- Task statement
Search the data for "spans". Return each matching line.

- Source data
================

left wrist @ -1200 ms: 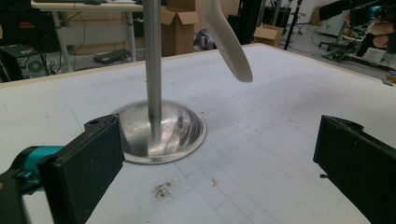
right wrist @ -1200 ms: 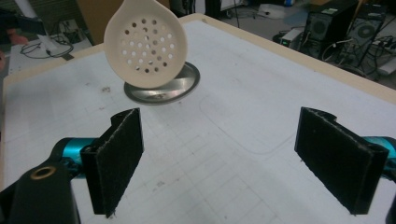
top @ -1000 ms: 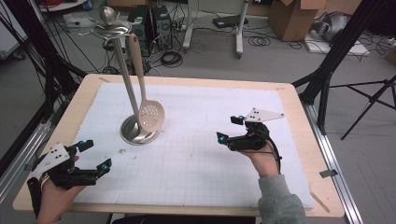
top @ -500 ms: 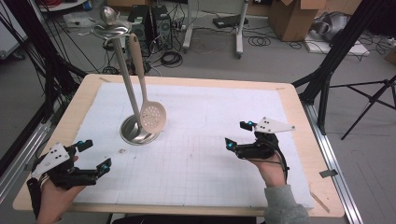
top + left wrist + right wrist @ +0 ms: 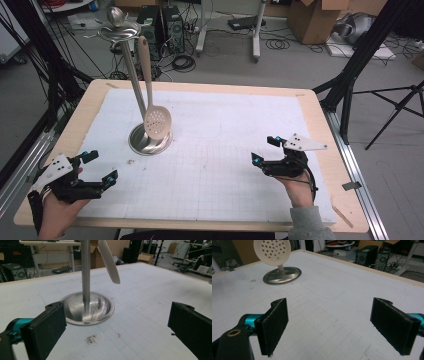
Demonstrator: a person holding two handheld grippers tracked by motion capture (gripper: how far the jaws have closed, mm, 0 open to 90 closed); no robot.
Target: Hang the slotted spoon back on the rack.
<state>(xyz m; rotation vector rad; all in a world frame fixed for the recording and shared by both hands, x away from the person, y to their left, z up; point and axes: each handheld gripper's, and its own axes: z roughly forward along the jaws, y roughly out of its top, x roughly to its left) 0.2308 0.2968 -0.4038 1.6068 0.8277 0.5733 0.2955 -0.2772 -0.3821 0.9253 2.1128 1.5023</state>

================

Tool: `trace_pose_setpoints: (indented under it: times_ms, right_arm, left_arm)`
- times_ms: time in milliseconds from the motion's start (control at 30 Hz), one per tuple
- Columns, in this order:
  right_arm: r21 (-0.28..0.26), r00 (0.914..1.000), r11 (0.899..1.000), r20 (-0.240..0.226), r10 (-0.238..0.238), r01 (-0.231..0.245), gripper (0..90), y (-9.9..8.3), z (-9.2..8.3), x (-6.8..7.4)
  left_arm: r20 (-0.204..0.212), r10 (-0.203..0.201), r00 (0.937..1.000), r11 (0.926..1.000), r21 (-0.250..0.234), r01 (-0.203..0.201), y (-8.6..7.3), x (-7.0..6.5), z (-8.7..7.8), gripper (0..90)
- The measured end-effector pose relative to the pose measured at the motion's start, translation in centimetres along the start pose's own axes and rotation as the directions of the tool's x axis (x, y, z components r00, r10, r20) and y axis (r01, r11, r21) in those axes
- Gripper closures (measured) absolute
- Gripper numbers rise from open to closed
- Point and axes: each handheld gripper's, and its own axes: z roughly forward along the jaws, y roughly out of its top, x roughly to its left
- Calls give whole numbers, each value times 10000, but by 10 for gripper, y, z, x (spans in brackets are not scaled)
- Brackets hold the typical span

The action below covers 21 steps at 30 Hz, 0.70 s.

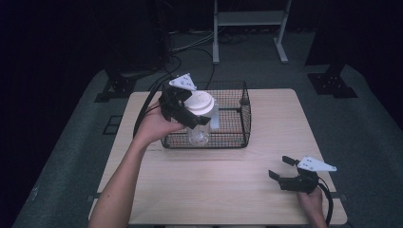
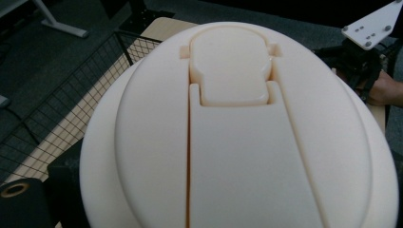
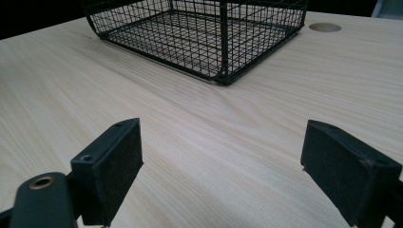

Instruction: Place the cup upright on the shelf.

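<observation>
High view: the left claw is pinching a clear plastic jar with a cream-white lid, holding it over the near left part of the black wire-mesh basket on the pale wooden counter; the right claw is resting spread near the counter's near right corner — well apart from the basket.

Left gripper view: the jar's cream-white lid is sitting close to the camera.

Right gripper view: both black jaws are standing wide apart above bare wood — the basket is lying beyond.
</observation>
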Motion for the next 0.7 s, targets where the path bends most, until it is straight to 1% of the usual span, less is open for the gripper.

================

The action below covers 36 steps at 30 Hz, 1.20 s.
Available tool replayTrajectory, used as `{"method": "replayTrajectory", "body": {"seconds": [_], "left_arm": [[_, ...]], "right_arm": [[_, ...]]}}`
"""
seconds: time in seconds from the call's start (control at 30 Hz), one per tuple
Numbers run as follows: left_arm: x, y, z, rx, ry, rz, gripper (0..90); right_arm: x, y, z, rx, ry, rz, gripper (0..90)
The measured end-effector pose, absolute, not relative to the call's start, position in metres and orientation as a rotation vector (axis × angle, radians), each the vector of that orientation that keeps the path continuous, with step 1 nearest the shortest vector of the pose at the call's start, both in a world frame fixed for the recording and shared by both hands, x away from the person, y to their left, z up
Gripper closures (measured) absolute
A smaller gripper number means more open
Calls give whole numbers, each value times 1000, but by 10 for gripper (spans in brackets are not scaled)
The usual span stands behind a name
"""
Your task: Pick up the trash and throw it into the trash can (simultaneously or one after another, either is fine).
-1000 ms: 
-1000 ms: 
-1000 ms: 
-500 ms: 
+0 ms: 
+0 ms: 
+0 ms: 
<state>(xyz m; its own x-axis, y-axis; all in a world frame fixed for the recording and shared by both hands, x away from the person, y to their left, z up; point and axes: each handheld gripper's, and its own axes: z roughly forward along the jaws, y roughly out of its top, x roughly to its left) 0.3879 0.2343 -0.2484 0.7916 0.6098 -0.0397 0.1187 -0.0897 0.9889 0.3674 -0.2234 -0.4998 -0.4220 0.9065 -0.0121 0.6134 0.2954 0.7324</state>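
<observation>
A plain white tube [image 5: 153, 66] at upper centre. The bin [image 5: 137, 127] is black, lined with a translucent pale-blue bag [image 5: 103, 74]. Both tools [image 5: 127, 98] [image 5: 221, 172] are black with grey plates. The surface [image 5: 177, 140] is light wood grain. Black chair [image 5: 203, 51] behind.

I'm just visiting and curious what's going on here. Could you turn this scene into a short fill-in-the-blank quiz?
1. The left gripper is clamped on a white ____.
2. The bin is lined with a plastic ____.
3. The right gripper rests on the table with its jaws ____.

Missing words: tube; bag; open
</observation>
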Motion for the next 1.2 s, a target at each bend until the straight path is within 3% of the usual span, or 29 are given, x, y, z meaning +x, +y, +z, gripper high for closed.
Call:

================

- Solution to the problem
- Calls give whole numbers, each value times 10000, but by 10 for gripper, y, z, x (spans in brackets are not scaled)
Calls give whole numbers, each value times 1000, but by 10 for gripper (spans in brackets are not scaled)

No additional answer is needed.